* _YOUR INSTRUCTIONS_: Find the line containing "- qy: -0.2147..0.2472" in the entries below. Restate it and each line after it, word for word, up to and including the line containing "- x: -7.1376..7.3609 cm".
┌─ RECORDS PROVIDED
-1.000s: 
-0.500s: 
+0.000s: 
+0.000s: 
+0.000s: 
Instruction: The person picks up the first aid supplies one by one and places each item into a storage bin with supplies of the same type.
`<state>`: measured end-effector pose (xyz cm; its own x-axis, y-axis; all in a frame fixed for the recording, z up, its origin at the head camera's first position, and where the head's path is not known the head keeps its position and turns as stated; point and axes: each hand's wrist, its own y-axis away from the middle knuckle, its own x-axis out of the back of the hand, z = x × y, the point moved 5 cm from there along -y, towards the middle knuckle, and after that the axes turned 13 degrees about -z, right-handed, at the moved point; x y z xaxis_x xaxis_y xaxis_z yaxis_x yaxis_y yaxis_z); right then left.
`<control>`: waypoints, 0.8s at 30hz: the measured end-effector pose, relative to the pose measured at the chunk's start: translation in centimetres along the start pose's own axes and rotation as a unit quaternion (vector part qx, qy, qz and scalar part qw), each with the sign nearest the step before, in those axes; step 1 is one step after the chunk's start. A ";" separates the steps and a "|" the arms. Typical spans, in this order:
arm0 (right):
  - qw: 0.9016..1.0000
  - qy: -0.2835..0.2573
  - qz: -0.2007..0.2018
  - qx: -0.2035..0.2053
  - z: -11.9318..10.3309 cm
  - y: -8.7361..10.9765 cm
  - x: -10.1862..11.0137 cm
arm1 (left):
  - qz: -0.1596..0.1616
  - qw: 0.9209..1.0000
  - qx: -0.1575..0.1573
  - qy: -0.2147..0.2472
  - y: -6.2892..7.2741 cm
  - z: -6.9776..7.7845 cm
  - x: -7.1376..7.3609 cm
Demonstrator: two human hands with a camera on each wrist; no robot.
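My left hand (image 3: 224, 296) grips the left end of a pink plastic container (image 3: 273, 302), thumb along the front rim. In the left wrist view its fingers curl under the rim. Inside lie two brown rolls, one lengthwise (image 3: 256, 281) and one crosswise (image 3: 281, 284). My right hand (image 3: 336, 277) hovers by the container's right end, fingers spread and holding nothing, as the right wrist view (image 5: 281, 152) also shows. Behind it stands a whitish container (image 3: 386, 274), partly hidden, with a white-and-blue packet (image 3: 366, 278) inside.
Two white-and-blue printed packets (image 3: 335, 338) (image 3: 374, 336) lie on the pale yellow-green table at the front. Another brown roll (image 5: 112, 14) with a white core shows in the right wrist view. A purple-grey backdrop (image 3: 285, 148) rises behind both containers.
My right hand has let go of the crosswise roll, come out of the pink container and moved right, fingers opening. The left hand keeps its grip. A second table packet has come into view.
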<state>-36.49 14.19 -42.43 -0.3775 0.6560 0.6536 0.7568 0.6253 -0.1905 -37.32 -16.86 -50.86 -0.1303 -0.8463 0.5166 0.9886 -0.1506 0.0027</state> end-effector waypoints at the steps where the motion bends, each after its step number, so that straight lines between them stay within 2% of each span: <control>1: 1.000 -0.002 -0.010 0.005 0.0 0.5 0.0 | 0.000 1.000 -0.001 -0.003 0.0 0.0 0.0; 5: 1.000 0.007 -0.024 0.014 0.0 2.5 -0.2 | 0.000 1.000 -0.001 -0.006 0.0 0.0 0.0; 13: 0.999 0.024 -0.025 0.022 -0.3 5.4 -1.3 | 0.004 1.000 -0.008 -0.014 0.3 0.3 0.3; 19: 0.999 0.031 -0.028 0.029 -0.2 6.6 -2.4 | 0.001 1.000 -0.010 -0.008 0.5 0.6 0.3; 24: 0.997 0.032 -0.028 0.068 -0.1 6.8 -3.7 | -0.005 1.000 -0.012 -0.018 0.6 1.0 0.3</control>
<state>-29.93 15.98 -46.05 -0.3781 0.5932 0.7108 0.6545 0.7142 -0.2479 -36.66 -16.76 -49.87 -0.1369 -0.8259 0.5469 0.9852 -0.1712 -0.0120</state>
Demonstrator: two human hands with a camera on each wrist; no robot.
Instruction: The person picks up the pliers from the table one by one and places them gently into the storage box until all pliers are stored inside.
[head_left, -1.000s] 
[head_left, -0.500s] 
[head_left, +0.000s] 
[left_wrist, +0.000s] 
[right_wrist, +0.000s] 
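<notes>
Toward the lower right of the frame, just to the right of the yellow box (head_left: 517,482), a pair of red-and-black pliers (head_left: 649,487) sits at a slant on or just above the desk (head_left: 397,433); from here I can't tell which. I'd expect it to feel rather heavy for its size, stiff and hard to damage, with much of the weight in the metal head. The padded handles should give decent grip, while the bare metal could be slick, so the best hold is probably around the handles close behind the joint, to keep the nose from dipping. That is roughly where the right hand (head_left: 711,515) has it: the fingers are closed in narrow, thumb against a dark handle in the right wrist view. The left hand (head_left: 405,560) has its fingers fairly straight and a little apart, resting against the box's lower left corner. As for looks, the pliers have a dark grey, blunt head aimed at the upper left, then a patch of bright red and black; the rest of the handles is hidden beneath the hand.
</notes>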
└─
* _ANSWER SPACE_:
  - qy: -0.2147..0.2472
  - y: -6.2892..7.2741 cm
  - z: -6.9776..7.7845 cm
  - x: -7.1376..7.3609 cm

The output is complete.